US retail sales rise boosts recovery hopes
US retail sales rose more than expected in April, helped by a surprise increase in motor vehicle sales.
The Commerce Department said total retail sales rose by 0.4% following an upwardly revised 2.1% rise in March.
Compared to April 2009, sales were 8.8% higher, and have now increased for seventh straight months.
The figures have increased hope that consumer spending, which accounts for two thirds of the US economy, will keep the recovery on track in coming months.
"This adds to a string of data we have received indicating that consumer spending is improving," said James Cox, managing partner at Harris Financial Group in Virginia.
Motor vehicle and parts purchases unexpectedly rose 0.5%, following a 6.7% increase in March.
Excluding this category, sales rose 0.4% in April after rising 1.2% in March.
US economic growth had initially had been largely driven by businesses replenishing inventories, but consumer spending grew in the first quarter at its fastest pace in three years.
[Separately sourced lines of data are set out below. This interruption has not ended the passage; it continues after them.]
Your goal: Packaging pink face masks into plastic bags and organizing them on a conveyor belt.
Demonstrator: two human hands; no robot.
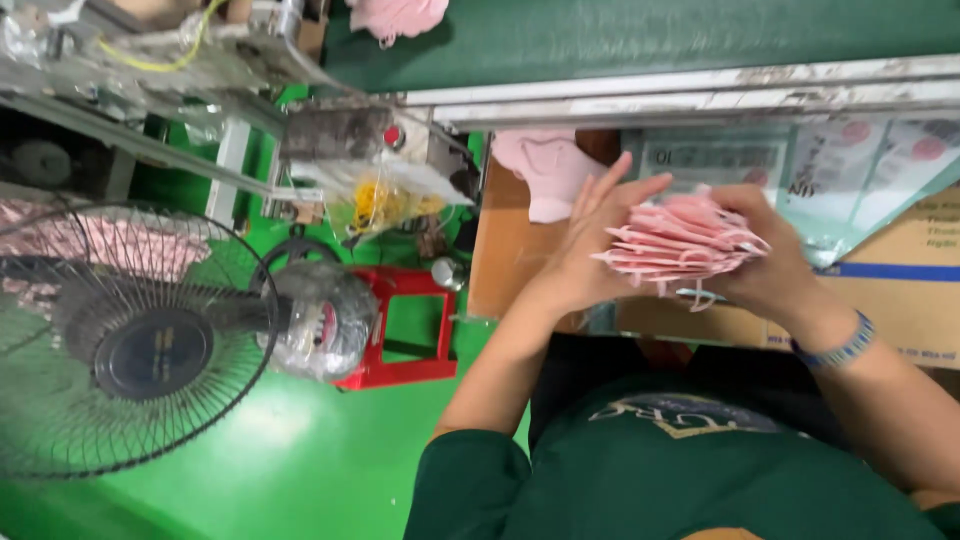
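Between the two hands, at about two o'clock in the view, sits a stack of pink face masks [682, 243]. Left hand [590, 250] lies flat and open against the stack's nine o'clock side, fingers straight and pointing toward twelve. Right hand [765, 262] is curled around the stack's three o'clock side, gripping it. A wooden worktop [505, 255] lies beneath them. Toward nine o'clock stand a black fan [130, 340] and a red stool [405, 330] on the green floor [290, 460].
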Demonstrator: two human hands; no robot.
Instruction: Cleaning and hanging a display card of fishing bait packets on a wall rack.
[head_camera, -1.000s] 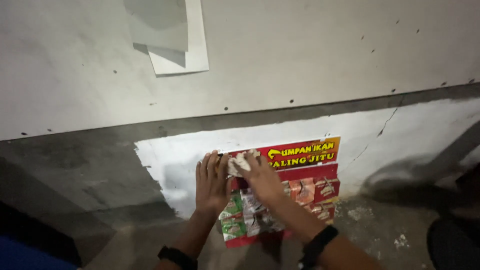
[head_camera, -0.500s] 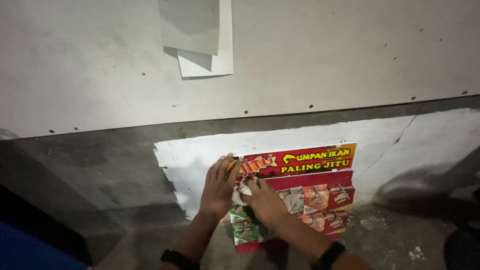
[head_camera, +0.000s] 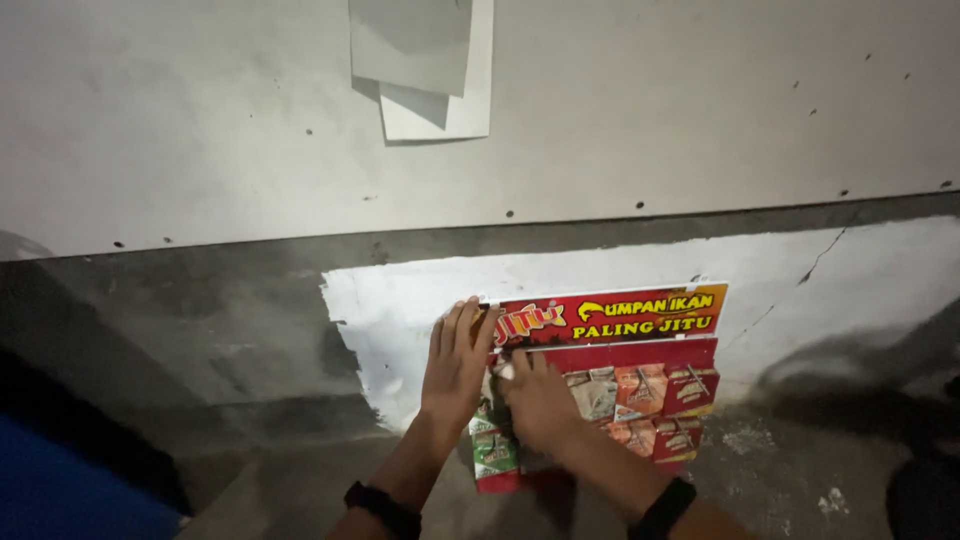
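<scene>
Wall (head_camera: 200, 130): pale grey, pitted with small dark holes, fills the upper half of the frame. Below it a darker grey band, with a rough white painted patch (head_camera: 400, 310) at centre.

Paper sheets (head_camera: 425, 65): two or three overlapping pale sheets stuck to the wall at top centre.

Display card (head_camera: 620, 345): red cardboard hanger with a yellow-lettered header, standing upright against the white patch, lower centre-right of the frame. Rows of small sachets (head_camera: 640, 390) are fixed to its face, red and orange ones on the right, green ones at its lower left corner.

My left hand (head_camera: 455, 365): open, fingers straight and together, palm pressed flat on the card's left edge, fingertips reaching the header's upper left corner. Black band on that wrist.

My right hand (head_camera: 540, 400): just beside the left, laid over the sachets on the left part of the card. Fingers curled onto the packets; cannot tell whether they pinch one. Black band (head_camera: 665, 505) on this wrist too.
</scene>
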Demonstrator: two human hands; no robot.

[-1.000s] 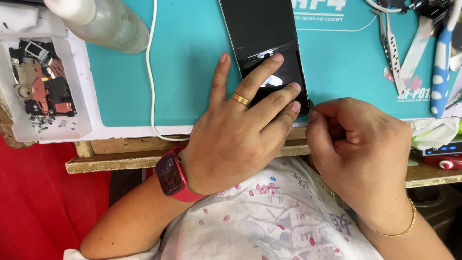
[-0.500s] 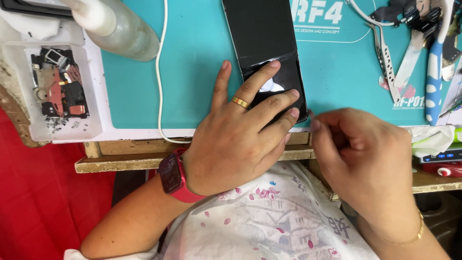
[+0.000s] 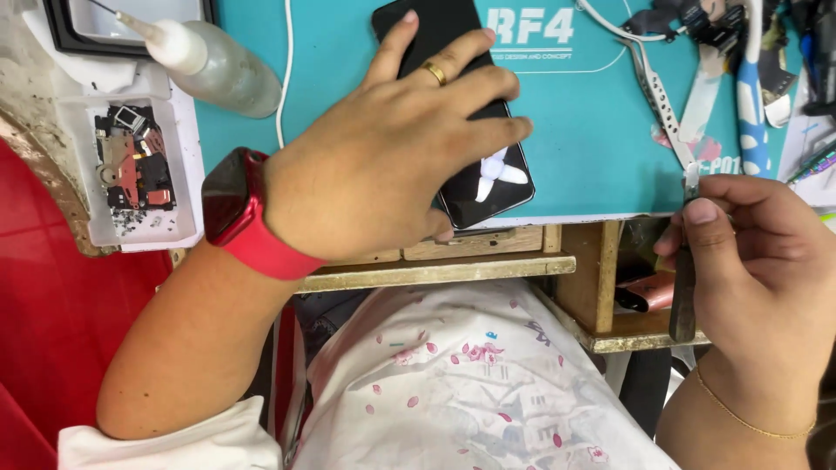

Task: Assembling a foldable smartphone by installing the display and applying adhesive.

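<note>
While a floral-print garment (image 3: 470, 383) fills the nearest part of the view, the right hand (image 3: 758, 261) sits just past the workbench's near edge with thumb and fingers pinched around a slim dark-handled tool (image 3: 684, 278) held upright. Further in, the left hand (image 3: 392, 152), with a gold ring and a red wristwatch (image 3: 233, 202), lies fingers spread flat on a black smartphone (image 3: 492, 183) resting on a teal work mat (image 3: 583, 130). Farthest off, a white tray of small parts (image 3: 131, 170) and a clear squeeze bottle (image 3: 213, 63) lie to the left, and tweezers (image 3: 662, 104) lie to the right.
</note>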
Meanwhile, another report on Friday - from the Federal Reserve - showed industrial production rose 0.8% in April, better than economists' prediction of 0.6%.
It means manufacturing also appears to be playing a leading role in supporting the economic recovery.
Stronger manufacturing has also seen factories increase hiring.
Last week, manufacturers added 44,000 jobs in April, the most since 1998.
Businesses that make fabricated metal products, machinery, electrical equipment and appliances, plastics, food, and paper products all posted job gains.